Home » Sejarah Dunia » Mengenal Syawalan Gunung, Magelang Cerita Sejarah Leluhur

Mengenal Syawalan Gunung, Magelang Cerita Sejarah Leluhur

Bulan Syawal adalah peristiwa saling bersilaturahmi dan saling memaafkan atas kesalahan yang pernah diperbuat masing-masing individu dengan individu lainnya.

Melainkan ada kalanya syawalan menjadi peristiwa untuk mengenang kembali cerita-cerita masa lalu, saat para pendahulu leluhur masih hidup dan berjuang demi nasib generasi setelahnya yang lebih baik.

Kegiatan ini rutin digelar semenjak tahun 2024.

Dalam proses acara hal yang demikian, warga dari enam dusun saling bergotong royong, adalah Dusun Wonolelo, Dimik, Karang Slamet Lor dan Kidul, Congkrang, dan Brigasan.

Kegiatan itu berlangsung selama dua hari. Pada tahun 2019, acara itu dihadiri sekitar 60 ribu pengunjung. Mereka tak hanya berasal dari desa setempat, melainkan ada juga yang berasal dari luar daerah.

Dalam acara itu, warga berkumpul di sebuah zona makam yang berada di puncak Gunung Giyanti, di sana mereka tak hanya berziarah. Melainkan juga dikasih wawasan sejarah mengenai makam hal yang demikian.

“Sejarahnya itu dahulu warga di sekitar sini mayoritas sumber ekonominya berasal dari hasil bumi atau bertani. Melainkan banyak babi hutan yang merusak ladang warga. Lalu warga mengaplikasikan anjing untuk melindungi warga dan mengusir babi hutan,” kata Panitia Syawalan Gunung tahun 2019, Edi Masruri, dikutip dari Magelangkab.go.id.

Edi melanjutkan, sebab peristiwa itu, salah seorang tokoh agama di desa hal yang demikian, Mbah Misbahul Munir, minta petunjuk kepada Allah SWT dengan mengerjakan mujahadahan dan salat malam.

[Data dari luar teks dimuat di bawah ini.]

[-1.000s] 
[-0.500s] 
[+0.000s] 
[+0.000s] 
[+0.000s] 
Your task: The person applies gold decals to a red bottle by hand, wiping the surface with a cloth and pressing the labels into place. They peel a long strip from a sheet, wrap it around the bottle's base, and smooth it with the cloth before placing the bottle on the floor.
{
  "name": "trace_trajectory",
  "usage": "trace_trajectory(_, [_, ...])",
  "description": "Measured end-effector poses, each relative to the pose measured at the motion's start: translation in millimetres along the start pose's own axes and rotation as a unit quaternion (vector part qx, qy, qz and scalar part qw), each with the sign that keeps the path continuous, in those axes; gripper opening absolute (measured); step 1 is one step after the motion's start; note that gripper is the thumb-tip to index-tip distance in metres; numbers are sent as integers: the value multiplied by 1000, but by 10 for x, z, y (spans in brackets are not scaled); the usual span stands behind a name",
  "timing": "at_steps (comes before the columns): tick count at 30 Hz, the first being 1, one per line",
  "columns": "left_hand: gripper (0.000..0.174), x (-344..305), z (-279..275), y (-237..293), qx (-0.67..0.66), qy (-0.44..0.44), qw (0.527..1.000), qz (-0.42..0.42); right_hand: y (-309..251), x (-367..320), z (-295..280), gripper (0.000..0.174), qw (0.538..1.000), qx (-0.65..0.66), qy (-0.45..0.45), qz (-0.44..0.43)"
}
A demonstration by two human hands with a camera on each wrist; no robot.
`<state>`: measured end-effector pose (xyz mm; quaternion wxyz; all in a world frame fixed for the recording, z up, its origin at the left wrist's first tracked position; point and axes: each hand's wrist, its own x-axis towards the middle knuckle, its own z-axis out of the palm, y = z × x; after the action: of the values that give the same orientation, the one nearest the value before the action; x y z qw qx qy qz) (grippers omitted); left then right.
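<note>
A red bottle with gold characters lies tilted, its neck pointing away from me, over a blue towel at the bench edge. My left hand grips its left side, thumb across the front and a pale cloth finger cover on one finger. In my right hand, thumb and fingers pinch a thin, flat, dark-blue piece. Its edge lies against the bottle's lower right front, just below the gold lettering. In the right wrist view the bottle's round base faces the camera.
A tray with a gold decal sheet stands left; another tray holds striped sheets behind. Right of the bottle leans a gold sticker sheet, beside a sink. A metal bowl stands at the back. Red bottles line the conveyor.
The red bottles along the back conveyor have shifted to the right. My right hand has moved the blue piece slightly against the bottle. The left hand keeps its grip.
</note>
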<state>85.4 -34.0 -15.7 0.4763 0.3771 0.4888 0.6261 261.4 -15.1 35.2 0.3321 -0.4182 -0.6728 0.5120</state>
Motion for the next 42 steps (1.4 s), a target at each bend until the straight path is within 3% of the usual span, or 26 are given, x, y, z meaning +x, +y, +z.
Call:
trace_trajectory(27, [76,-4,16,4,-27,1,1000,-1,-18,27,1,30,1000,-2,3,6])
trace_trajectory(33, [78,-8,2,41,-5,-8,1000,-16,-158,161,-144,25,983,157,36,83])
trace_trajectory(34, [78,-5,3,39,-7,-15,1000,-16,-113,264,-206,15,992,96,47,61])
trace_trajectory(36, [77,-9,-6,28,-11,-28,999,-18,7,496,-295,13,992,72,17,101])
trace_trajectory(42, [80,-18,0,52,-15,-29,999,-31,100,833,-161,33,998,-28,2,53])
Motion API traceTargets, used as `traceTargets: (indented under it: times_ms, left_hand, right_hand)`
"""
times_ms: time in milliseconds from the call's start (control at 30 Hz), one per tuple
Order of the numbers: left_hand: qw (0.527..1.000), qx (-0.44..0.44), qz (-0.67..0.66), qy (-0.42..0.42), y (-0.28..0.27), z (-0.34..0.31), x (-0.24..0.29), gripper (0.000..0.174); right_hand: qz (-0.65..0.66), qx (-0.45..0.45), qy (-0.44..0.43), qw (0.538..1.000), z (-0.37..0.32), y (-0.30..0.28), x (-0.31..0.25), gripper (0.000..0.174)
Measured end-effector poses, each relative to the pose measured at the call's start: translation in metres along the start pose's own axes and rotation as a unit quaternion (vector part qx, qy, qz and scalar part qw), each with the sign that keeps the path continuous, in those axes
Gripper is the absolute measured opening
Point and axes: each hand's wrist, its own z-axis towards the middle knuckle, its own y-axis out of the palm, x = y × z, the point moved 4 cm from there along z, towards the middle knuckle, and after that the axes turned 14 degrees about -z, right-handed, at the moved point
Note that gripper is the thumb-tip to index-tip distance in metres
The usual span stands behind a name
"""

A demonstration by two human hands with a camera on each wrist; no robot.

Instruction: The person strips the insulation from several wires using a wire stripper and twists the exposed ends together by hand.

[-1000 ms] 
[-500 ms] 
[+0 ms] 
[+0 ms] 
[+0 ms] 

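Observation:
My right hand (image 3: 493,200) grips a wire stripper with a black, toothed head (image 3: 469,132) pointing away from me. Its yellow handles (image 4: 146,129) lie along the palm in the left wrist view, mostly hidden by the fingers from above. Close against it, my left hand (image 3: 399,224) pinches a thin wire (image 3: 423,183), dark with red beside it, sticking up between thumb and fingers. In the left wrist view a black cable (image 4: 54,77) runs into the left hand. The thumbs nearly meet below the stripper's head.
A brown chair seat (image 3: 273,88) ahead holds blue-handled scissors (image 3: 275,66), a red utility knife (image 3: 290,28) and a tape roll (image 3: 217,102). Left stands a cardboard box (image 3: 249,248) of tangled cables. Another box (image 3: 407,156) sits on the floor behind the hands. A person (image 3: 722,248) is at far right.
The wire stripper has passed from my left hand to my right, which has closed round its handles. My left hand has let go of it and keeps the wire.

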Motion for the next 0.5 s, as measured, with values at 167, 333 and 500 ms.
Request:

Kemudian pada suatu malam dia bercita-cita. Dalam mimpinya, Mbah Munir didatangi oleh almarhum kakeknya dan dikasih pesan untuk merawat makam leluhur yang berada di atas puncak.

Konon, jenazah yang dimakamkan hal yang demikian slot minimal bet 200 termasuk tokoh keluarga Keraton yang tersingkirkan oleh Belanda dan seperjuangan dengan Pangeran Diponegoro di antaranya Kyai Bahaudin, Raden Mano, dan Kyai Kudi.

Sesudah makam dirawat, dibersihkan, dan sering kali didatangi peziarah, karenanya binatang babi hutan yang membuat resah itu pergi dengan sendirinya. Alhasil ladang warga aman dari ancaman babi hutan dan binatang liar lainnya.

Berada di Puncak Bukit

Lokasi makam sendiri berada di puncak Gunung Giyanti yang menyuguhkan pemandangan alam yang cantik. ini membikin kecuali sebagai daerah ziarah, letaknya juga dapat menjadi daerah wisata alam.

Makam itu berada di lahan milik perhutani yang ditanami berjenis-jenis tanaman produktif seperti kopi, kayu andra, dan tanaman lainnya. Untuk daerah makamnya luasnya dua hektare dan pengelolaannya dikerjakan masyarakat sekitar, terutama untuk aktivitas keagamaan.